Webhooks are automated HTTP callbacks — a way for Rackwave to push real-time event notifications to your server the moment something happens, without your application needing to ask. This article explains what webhooks are, how they differ from polling, and how the Rackwave webhook system is architected.
Webhooks vs Polling — The Core Difference
| Polling (Pull) | Webhooks (Push) | |
|---|---|---|
| How it works | Your server repeatedly asks the API: "Has anything changed?" | Rackwave calls your server instantly when something changes |
| Latency | Depends on poll interval — data can be minutes stale | Near real-time — typically within 1–3 seconds of the event |
| API usage | High — hundreds or thousands of GET requests per hour | Zero — no outbound requests needed from your server |
| Efficiency | Poor — most polls return no new data | Excellent — only fires when something actually happens |
| Implementation | Simple — just call the API on a timer | Requires a publicly accessible HTTPS endpoint on your server |
| Best for | Low-frequency checks or when a public endpoint is not possible | Production integrations needing real-time delivery status updates |
How Rackwave Webhooks Work — Step by Step
- You register a webhook endpoint URL in the platform dashboard (MigoSMTP or Telnxo) or in the Rackwave portal for subscription events.

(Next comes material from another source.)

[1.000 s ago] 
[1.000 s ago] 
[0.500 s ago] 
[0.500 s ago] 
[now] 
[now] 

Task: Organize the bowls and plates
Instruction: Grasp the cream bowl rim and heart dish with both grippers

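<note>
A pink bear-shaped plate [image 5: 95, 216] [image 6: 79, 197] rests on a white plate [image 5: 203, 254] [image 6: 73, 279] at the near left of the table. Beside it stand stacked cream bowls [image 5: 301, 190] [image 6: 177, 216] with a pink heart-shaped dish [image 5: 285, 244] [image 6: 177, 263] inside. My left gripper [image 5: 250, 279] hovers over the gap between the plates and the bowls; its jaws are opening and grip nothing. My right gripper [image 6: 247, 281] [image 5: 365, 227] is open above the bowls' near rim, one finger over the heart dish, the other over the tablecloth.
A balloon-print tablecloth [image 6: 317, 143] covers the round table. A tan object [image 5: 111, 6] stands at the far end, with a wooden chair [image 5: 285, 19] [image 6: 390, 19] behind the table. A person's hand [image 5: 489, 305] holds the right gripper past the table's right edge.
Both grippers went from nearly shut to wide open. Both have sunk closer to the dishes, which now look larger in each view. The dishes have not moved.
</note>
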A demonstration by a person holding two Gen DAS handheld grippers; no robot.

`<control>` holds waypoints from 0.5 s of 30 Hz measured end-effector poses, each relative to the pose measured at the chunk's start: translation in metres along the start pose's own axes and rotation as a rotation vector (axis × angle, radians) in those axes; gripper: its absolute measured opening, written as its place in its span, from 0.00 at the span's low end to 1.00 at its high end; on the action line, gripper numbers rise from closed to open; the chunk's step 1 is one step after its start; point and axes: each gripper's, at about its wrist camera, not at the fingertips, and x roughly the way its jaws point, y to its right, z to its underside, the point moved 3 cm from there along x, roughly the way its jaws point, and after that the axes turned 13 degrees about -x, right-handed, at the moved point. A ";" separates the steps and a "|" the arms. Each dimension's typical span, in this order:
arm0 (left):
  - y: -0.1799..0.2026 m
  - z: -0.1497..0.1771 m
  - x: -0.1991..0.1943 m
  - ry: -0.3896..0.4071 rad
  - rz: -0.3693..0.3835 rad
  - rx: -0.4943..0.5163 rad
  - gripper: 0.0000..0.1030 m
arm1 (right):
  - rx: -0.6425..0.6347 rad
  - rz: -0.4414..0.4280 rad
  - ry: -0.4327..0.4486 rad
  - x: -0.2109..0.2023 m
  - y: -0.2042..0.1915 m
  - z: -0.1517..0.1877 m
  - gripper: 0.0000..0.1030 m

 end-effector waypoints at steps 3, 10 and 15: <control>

- You select which event types you want to receive (e.g.
email.delivered,sms.delivered,invoice_paid). - When a subscribed event occurs — such as an email being delivered — the platform's webhook dispatcher fires immediately.
- Rackwave makes an HTTP POST request to your registered endpoint URL, sending a JSON payload describing the event.
- Rackwave includes an HMAC-SHA256 signature in the request headers so you can verify the payload is genuine.
- Your endpoint processes the payload and responds with HTTP 200 OK within the timeout window (30 seconds).
- If your endpoint does not return a 200 within 30 seconds, Rackwave marks the delivery as failed and schedules a retry.
Webhook Payload Structure
Every webhook payload follows this consistent structure:
{
"event": "email.delivered",
"product": "migosmtp",
"platform_id": "1",
"timestamp": "2026-06-07T09:39:00Z",
"data": {
"message_id": "msg_8f3a2b1c9d4e7f0a",
"to": "recipient@example.com",
"from": "hello@yourdomain.com",
"subject": "Your order has shipped",
"status": "delivered",
"delivered_at": "2026-06-07T09:38:55Z"
}
}
| Field | Description |
|---|---|
| event | The event type string — always use this to route the payload in your handler |
| product | Platform that fired the event: migosmtp, telnxo, or rackwave |
| platform_id | Internal platform ID from the Rackwave portal |
| timestamp | ISO 8601 UTC timestamp of when the event occurred |
| data | Event-specific payload — structure varies per event type (see Webhook Event Types Reference) |
Retry Policy
If your endpoint does not return HTTP 200 within 30 seconds — due to a timeout, error, or server unavailability — Rackwave automatically retries the delivery:
| Attempt | Delay After Previous Attempt | Cumulative Time |
|---|---|---|
| 1 (initial) | Immediate | 0 seconds |
| 2 | 5 minutes | ~5 minutes |
| 3 | 30 minutes | ~35 minutes |
| 4 | 2 hours | ~2 hours 35 min |
| 5 | 8 hours | ~10 hours 35 min |
| Final | 24 hours after initial attempt | Marked as permanently failed — no further retries |
Security — Why Webhooks Must Be Verified
Your webhook endpoint is a public URL — anyone who knows it could send fake payloads. Rackwave signs every webhook with an HMAC-SHA256 signature using your webhook secret. Always verify this signature before processing the payload to ensure it genuinely came from Rackwave.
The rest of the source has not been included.